» Problem description: Say, as a bare number, how many lines of the listing hold "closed".

------ Data to process ------

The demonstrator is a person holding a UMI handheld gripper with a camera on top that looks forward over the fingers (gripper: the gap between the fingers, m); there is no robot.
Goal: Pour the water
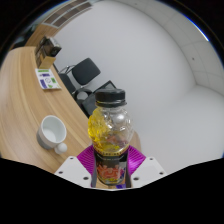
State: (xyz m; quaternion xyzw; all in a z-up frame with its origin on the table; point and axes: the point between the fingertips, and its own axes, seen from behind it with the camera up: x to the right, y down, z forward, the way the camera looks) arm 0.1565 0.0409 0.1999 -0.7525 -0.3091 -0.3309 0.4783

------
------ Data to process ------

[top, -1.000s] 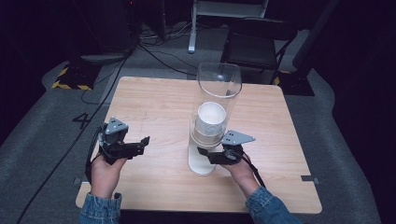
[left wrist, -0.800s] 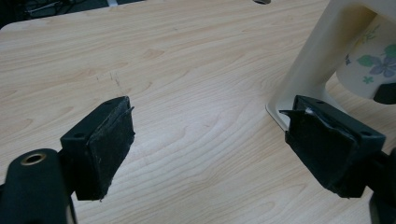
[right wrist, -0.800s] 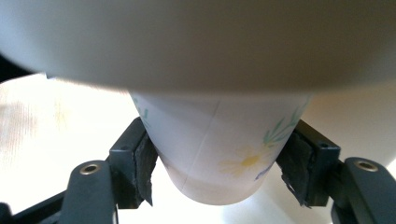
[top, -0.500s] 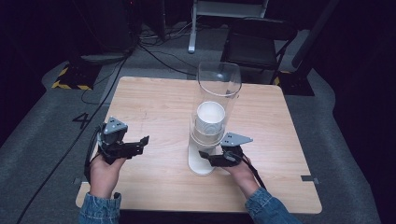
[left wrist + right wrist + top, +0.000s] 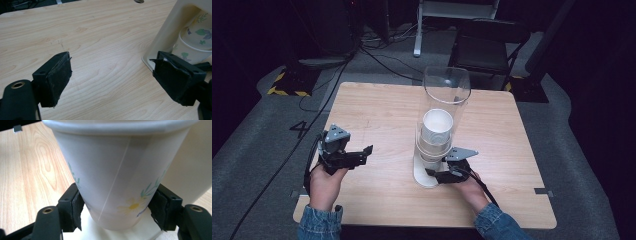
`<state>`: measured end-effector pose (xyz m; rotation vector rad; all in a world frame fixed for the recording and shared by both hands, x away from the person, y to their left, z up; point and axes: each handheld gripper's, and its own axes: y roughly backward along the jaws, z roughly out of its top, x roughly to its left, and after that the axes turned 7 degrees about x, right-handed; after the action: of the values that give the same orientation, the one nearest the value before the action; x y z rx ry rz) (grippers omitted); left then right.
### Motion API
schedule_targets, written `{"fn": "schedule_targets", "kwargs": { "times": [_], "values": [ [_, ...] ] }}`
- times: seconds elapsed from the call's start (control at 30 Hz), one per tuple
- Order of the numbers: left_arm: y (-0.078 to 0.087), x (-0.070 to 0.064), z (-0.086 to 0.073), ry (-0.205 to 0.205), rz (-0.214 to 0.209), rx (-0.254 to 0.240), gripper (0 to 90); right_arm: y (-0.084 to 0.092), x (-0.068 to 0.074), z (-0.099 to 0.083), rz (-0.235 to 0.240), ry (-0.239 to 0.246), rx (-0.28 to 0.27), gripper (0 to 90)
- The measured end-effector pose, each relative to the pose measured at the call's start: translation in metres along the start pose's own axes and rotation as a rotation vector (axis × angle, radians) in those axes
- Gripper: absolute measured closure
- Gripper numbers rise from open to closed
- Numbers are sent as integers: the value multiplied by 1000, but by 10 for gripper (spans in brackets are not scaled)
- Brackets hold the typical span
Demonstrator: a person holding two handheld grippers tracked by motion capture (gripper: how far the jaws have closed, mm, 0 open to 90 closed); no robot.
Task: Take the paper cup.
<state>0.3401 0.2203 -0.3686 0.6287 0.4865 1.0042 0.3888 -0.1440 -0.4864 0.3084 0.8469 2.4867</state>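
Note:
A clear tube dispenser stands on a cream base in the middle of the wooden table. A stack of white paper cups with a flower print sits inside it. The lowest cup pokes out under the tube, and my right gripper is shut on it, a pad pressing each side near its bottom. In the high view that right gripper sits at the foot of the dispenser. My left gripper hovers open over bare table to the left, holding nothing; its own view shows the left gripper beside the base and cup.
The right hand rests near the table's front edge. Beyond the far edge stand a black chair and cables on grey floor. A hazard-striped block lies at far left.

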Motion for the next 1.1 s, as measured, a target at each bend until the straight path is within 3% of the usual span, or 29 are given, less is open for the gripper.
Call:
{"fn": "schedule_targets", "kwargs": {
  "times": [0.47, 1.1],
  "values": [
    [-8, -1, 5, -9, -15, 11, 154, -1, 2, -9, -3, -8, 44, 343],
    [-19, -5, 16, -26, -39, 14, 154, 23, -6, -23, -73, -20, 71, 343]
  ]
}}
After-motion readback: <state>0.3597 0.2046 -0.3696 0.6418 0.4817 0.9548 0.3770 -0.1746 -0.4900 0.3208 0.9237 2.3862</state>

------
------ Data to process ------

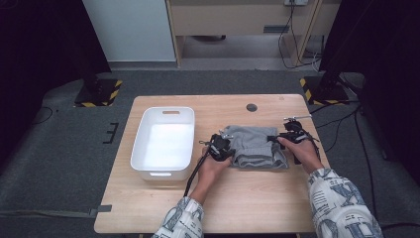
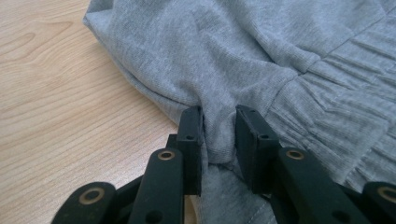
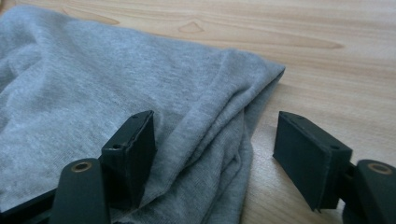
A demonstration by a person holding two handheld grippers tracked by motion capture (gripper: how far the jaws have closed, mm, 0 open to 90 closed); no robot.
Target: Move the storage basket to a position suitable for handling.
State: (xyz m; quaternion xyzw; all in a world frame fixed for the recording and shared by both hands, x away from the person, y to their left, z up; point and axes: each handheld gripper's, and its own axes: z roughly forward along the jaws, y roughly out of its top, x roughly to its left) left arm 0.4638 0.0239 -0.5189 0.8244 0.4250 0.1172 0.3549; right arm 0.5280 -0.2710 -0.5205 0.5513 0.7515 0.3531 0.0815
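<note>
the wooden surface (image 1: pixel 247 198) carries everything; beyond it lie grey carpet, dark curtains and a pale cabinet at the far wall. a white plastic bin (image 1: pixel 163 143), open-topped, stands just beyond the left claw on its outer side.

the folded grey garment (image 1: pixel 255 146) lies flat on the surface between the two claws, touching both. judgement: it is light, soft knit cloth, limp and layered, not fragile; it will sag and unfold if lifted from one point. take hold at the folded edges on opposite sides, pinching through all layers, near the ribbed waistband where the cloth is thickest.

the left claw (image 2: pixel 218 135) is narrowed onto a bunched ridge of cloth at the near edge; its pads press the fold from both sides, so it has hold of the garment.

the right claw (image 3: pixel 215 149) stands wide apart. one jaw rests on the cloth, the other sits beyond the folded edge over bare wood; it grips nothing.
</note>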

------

» Answer area: 3